### EXERCISE BRIEF
Print out every line of the listing below without alteration.

### DATA SEGMENT
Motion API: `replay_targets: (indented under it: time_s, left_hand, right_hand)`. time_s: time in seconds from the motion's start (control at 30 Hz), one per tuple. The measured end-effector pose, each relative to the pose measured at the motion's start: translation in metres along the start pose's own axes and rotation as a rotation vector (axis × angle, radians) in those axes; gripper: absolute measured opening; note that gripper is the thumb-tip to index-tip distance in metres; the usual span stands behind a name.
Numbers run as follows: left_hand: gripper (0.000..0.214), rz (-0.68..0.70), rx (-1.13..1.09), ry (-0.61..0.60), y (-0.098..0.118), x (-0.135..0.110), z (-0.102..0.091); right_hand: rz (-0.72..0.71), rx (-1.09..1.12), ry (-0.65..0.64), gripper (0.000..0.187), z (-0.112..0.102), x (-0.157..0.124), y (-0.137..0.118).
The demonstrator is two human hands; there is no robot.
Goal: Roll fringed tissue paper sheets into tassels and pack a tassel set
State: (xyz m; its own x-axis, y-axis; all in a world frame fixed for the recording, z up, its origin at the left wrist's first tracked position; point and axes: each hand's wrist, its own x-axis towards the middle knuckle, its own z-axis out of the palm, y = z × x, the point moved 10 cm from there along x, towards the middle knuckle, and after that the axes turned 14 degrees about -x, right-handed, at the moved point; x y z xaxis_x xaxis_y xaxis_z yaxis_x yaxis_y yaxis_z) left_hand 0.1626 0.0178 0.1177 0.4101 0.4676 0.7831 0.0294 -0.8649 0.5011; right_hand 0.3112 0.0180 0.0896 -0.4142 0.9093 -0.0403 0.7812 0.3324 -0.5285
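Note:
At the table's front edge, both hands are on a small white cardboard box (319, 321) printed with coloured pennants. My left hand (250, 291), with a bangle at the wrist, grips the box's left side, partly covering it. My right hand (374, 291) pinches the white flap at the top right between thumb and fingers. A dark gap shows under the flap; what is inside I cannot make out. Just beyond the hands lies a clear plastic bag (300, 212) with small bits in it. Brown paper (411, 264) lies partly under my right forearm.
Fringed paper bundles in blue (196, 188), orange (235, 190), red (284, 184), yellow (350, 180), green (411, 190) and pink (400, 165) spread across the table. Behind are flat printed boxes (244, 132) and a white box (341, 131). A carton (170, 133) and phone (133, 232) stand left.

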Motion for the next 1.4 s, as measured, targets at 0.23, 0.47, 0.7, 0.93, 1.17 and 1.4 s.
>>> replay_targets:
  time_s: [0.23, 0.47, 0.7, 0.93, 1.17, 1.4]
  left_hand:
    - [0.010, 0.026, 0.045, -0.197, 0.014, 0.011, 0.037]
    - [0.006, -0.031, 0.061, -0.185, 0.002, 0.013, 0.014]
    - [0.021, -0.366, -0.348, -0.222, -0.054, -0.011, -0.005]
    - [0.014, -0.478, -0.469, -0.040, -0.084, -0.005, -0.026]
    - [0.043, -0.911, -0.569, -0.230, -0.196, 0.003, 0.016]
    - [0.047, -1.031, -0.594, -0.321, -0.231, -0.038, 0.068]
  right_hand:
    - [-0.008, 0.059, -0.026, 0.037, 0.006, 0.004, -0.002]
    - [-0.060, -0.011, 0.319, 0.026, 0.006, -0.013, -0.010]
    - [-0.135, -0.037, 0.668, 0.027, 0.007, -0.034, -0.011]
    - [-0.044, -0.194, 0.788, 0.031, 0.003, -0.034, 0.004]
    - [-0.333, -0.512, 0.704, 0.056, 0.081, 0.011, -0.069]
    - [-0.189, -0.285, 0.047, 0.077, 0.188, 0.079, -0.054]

### RESPONSE AREA
Motion API: `replay_targets: (indented under it: time_s, left_hand, right_hand)`. time_s: time in seconds from the motion's start (control at 30 Hz), one per tuple. The measured end-effector pose, each relative to the pose measured at the motion's start: translation in metres along the start pose's own axes and rotation as a rotation vector (axis × angle, radians) in those axes; gripper: absolute measured opening; note that gripper is the thumb-tip to index-tip distance in metres; the usual span stands behind a name.
Numbers run as follows: left_hand: gripper (0.000..0.214), rz (-0.68..0.70), rx (-1.13..1.09), ry (-0.61..0.60), y (-0.098..0.118), x (-0.135..0.110), z (-0.102..0.091); right_hand: rz (-0.72..0.71), rx (-1.09..1.12), ry (-0.65..0.64), gripper (0.000..0.187), z (-0.112..0.102), x (-0.157..0.124), y (-0.137..0.118).
The demonstrator is two human hands; there is no robot.
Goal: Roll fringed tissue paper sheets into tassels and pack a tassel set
State: (xyz m; its own x-axis, y-axis; all in a world frame fixed for the recording, z up, its origin at the left wrist's first tracked position; point and axes: each hand's wrist, its own x-axis towards the middle knuckle, its own z-axis out of the palm, y = z × x, the point moved 10 cm from there along x, towards the middle knuckle, and after that the axes turned 14 degrees about -x, right-handed, at the moved point; x y z xaxis_x xaxis_y xaxis_z yaxis_x yaxis_y yaxis_z) left_hand 0.1626 0.0178 0.1177 0.4101 0.4676 0.7831 0.0294 -0.8649 0.5011; right_hand 0.3112 0.0180 0.0896 -0.4142 0.9093 -0.0403 0.7812 0.3324 -0.5285
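Note:
At the table's front edge, both hands are on a small white cardboard box (319, 321) printed with coloured pennants. My left hand (250, 291), with a bangle at the wrist, grips the box's left side, partly covering it. My right hand (374, 291) pinches the white flap at the top right between thumb and fingers. A dark gap shows under the flap; what is inside I cannot make out. Just beyond the hands lies a clear plastic bag (300, 212) with small bits in it. Brown paper (411, 264) lies partly under my right forearm.
Fringed paper bundles in blue (196, 188), orange (235, 190), red (284, 184), yellow (350, 180), green (411, 190) and pink (400, 165) spread across the table. Behind are flat printed boxes (244, 132) and a white box (341, 131). A carton (170, 133) and phone (133, 232) stand left.
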
Motion for the next 1.4 s, as measured, targets at 0.23, 0.47, 0.7, 0.93, 1.17 and 1.4 s.
>>> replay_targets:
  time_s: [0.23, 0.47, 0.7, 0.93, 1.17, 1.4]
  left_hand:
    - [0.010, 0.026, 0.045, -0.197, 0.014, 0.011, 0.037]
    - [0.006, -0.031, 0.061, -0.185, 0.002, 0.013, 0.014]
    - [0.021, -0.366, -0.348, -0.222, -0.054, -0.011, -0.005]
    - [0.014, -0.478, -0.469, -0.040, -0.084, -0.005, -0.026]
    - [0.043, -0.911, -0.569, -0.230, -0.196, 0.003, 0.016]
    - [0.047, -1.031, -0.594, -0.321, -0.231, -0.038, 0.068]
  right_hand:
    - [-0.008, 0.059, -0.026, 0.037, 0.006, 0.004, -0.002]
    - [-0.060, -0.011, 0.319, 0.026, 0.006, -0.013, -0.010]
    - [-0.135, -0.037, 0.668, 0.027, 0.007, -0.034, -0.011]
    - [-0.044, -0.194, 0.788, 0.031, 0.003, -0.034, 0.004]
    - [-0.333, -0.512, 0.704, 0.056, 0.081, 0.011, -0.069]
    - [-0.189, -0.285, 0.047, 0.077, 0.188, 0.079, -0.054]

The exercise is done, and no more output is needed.